Task brief
Output the data below only from the line containing "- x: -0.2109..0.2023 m" up to and including the line containing "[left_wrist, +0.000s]", exact and with the pictures left out.

Material supplied
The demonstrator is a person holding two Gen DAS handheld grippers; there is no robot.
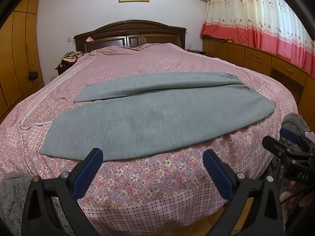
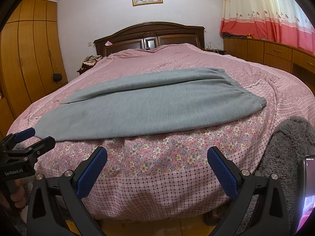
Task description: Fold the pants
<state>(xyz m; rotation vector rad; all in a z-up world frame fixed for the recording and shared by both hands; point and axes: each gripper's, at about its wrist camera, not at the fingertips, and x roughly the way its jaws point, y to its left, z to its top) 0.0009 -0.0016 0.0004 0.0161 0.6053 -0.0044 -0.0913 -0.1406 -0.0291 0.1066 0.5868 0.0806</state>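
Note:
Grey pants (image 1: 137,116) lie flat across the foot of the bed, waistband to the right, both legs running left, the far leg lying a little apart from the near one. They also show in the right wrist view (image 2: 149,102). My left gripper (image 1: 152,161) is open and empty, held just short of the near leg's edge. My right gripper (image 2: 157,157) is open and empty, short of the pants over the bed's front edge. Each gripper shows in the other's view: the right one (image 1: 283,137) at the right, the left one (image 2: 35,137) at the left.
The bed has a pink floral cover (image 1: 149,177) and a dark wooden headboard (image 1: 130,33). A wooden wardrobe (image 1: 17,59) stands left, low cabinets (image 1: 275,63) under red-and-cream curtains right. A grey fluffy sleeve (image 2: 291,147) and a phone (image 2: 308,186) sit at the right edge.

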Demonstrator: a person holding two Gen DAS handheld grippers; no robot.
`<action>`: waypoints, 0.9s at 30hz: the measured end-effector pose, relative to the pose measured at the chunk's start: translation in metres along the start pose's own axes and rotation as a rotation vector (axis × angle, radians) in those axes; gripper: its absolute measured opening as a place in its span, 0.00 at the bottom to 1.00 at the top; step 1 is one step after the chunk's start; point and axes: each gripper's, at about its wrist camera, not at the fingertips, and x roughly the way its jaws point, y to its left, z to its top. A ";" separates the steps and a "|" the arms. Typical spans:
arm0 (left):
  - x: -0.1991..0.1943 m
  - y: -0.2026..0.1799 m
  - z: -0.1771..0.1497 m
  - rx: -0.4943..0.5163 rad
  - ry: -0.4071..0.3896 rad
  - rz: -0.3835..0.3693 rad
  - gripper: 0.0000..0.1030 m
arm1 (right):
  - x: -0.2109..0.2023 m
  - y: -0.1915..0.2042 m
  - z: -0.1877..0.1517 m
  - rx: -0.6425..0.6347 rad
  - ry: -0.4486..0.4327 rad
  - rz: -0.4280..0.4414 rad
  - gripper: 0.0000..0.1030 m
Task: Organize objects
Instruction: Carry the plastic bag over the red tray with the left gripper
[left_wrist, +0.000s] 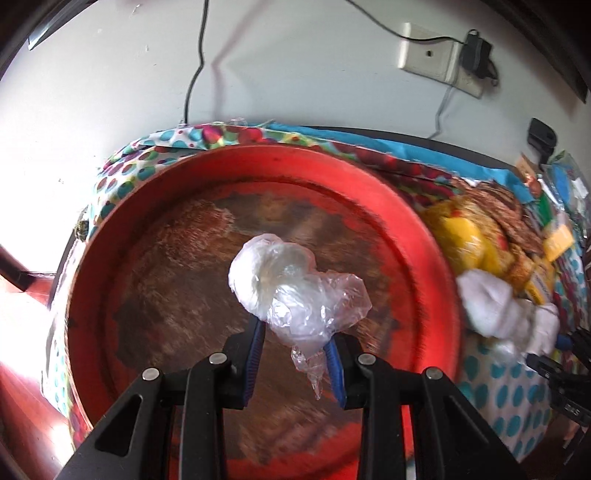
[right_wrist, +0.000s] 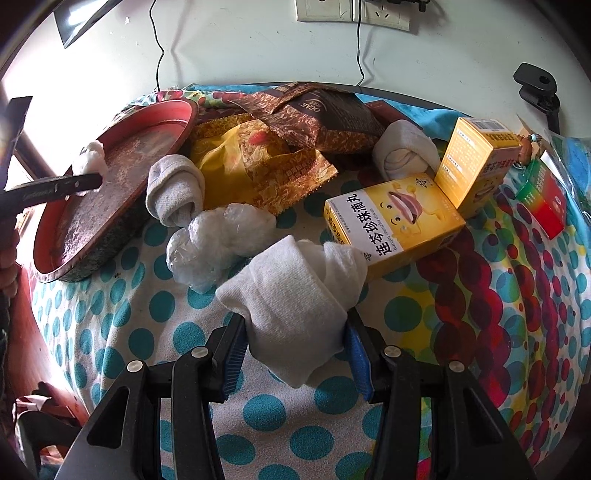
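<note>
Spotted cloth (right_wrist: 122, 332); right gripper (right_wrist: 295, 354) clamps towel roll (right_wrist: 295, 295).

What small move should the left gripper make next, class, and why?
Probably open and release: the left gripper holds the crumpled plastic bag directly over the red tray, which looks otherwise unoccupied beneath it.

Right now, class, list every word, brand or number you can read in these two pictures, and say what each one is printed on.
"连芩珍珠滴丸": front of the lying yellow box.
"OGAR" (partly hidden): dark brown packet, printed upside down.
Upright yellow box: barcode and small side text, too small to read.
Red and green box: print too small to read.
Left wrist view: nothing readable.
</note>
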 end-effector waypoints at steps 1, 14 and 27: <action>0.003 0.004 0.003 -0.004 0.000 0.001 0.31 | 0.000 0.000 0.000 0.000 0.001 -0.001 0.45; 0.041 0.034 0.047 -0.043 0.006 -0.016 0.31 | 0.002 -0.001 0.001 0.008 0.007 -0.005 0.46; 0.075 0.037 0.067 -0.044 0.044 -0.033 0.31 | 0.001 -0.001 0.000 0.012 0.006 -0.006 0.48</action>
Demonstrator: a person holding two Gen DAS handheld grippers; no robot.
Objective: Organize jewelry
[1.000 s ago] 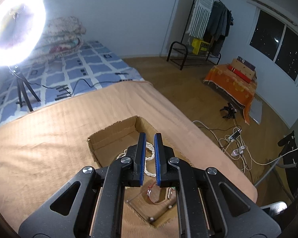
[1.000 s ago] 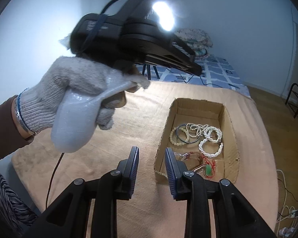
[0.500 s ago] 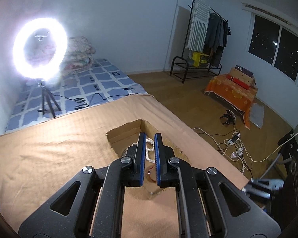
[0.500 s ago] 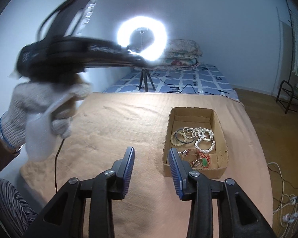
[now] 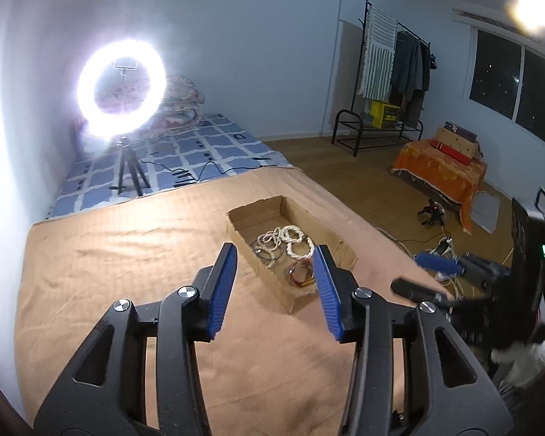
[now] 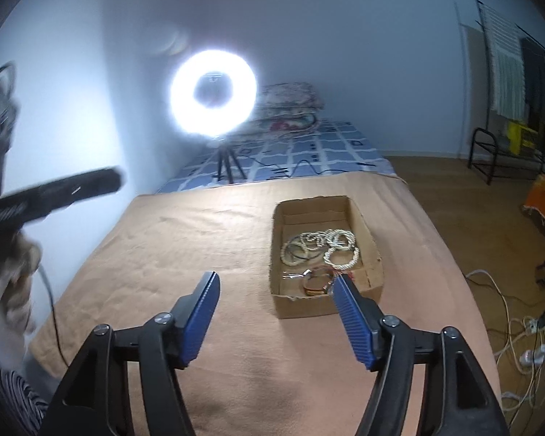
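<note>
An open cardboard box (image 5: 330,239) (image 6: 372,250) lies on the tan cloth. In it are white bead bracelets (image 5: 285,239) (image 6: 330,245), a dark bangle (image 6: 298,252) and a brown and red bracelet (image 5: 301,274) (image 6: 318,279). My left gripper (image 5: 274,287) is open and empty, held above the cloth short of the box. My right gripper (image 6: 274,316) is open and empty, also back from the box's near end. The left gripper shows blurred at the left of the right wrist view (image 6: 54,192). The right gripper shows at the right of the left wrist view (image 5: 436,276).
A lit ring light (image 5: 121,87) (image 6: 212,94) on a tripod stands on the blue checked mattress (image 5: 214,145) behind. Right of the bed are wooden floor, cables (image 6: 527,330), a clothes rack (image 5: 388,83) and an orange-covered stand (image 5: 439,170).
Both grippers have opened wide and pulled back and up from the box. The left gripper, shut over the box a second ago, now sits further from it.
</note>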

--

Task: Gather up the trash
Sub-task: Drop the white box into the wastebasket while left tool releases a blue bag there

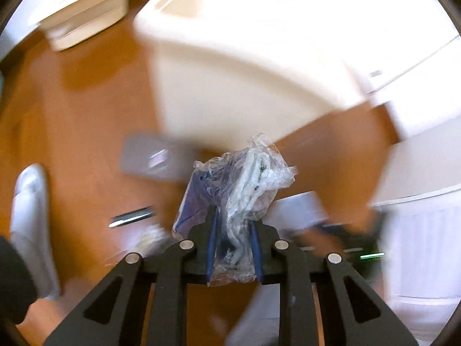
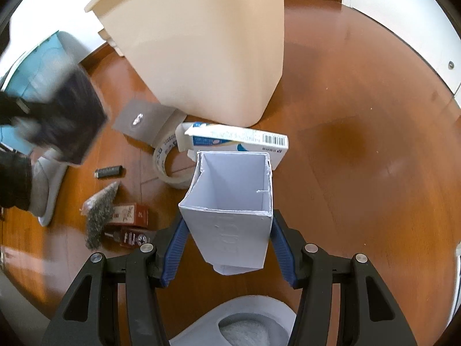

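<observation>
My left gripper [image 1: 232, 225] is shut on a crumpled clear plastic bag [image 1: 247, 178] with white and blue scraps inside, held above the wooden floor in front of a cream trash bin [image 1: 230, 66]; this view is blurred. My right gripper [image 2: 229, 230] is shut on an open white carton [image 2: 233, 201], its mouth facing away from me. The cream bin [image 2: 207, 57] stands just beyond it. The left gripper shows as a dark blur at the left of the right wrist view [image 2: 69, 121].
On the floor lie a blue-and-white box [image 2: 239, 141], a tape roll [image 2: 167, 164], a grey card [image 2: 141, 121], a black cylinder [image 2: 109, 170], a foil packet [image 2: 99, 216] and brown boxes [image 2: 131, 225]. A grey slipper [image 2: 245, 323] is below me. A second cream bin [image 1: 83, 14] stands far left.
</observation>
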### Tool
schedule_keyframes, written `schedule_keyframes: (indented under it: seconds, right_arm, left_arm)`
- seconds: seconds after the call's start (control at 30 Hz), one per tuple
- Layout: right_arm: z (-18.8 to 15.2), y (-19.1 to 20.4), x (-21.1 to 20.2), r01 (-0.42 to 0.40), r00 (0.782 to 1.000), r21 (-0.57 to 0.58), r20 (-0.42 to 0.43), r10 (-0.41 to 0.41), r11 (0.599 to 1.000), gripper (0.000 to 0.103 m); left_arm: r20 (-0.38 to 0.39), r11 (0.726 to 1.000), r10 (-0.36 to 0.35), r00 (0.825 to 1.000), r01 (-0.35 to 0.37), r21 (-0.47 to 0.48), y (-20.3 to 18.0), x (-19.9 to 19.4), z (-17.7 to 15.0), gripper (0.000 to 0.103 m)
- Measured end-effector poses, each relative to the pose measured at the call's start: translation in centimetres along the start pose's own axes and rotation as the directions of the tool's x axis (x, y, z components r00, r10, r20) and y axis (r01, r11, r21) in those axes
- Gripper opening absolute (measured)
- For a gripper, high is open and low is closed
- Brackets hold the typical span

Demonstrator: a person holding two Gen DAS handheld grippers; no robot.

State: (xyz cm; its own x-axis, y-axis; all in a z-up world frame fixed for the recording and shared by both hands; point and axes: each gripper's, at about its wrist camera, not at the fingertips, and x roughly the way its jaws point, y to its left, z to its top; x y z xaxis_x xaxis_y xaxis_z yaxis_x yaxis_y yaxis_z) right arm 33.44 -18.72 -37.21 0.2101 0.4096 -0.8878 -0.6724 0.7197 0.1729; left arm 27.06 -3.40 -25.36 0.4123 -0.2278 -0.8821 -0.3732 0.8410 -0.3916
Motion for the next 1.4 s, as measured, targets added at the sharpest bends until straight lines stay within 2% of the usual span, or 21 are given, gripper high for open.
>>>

Task answer
  - x: -0.2109..0.2023 m
  - y: -0.1915..0.2042 m
  - z: -0.1877..0.1517 m
  - rx: -0.6425..0.6347 rad
  - ry: -0.4486..0.4327 rad
  - rz: -0.4280..0.4414 rad
  - gripper: 0.0000..0.1030 m
Task: Organize objects
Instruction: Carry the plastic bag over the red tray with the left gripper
[left_wrist, +0.000s] 

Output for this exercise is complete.